The flip side of that is that we can best help our weaker brothers and sisters by causing them to grow stronger. To always indulge a weak person means that they will stay weak. People with weak faith need to be helped to grow to be stronger in faith. This means specific teaching on their points of weakness. This means gentle encouragement and training. This means developing close spiritual relationships with people of mature faith, rather than people of weak faith sticking together.

However this process must not be rushed. To move too quickly could destroy someone with weak faith. This was very evident during my time at Bible College. There were some subjects that were studied which were quite challenging from the point of view of faith. Some students were not ready for it, and instead of being better equipped and prepared through those units, some were left disillusioned and full of doubt.

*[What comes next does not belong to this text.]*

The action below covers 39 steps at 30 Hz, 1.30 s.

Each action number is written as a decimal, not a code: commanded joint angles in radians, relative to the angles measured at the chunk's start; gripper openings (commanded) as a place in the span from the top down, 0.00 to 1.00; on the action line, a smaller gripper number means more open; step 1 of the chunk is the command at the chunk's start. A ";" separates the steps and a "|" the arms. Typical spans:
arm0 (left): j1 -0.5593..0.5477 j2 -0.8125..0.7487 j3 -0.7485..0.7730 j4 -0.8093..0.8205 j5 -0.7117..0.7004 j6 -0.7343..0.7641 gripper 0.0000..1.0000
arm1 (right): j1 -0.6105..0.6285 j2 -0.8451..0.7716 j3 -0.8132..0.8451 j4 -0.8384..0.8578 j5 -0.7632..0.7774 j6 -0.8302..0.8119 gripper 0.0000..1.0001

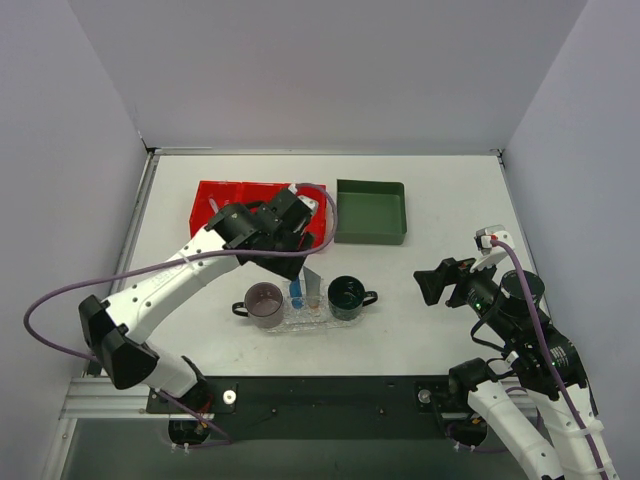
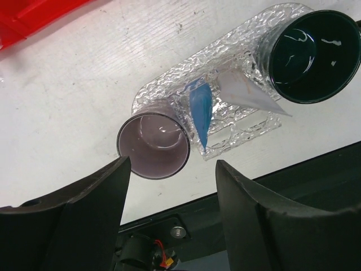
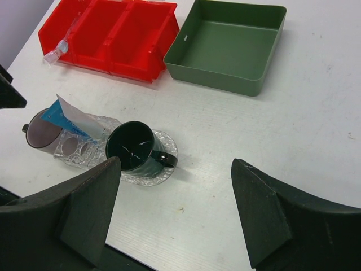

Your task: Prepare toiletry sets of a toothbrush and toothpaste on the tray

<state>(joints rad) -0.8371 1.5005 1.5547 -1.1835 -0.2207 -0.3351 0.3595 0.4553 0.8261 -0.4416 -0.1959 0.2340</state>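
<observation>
The clear bumpy tray lies near the table's front edge, a purple cup at its left end and a dark green cup at its right end. Between the cups, the light-blue toothbrush and the white toothpaste lean side by side on the tray. My left gripper hangs open above them with nothing between its fingers. My right gripper is open and empty over bare table, right of the tray. From there the toothbrush and toothpaste show at left.
A red three-compartment bin stands at the back left, with a clear packet at its left end. A dark green square bin sits empty beside it. My left arm reaches over the red bin's front.
</observation>
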 commanded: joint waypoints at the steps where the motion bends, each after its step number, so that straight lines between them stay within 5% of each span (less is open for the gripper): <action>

In my own experiences as a leader, I am aware of some occasions where I thought people were ready to do certain things that were outside the boundaries of what had been done before, only to find out that they were not all ready. The resulting fallout was very painful. Knowing the best way to help those with weak faith requires a lot of discernment, but the best way to do it is through close involvement.

Conclusion

The command of Scripture today is pretty clear: warn the unruly, encourage the timid, help the weak. None of us are exempt from being unruly, timid or weak. I think most of us spend a little bit of time in each of those camps! Let’s make sure that we are helping each other move out of those situations and in to fullness of God’s intention for us as individuals and as a church.

Are you ready to do that? Are you ready to receive it?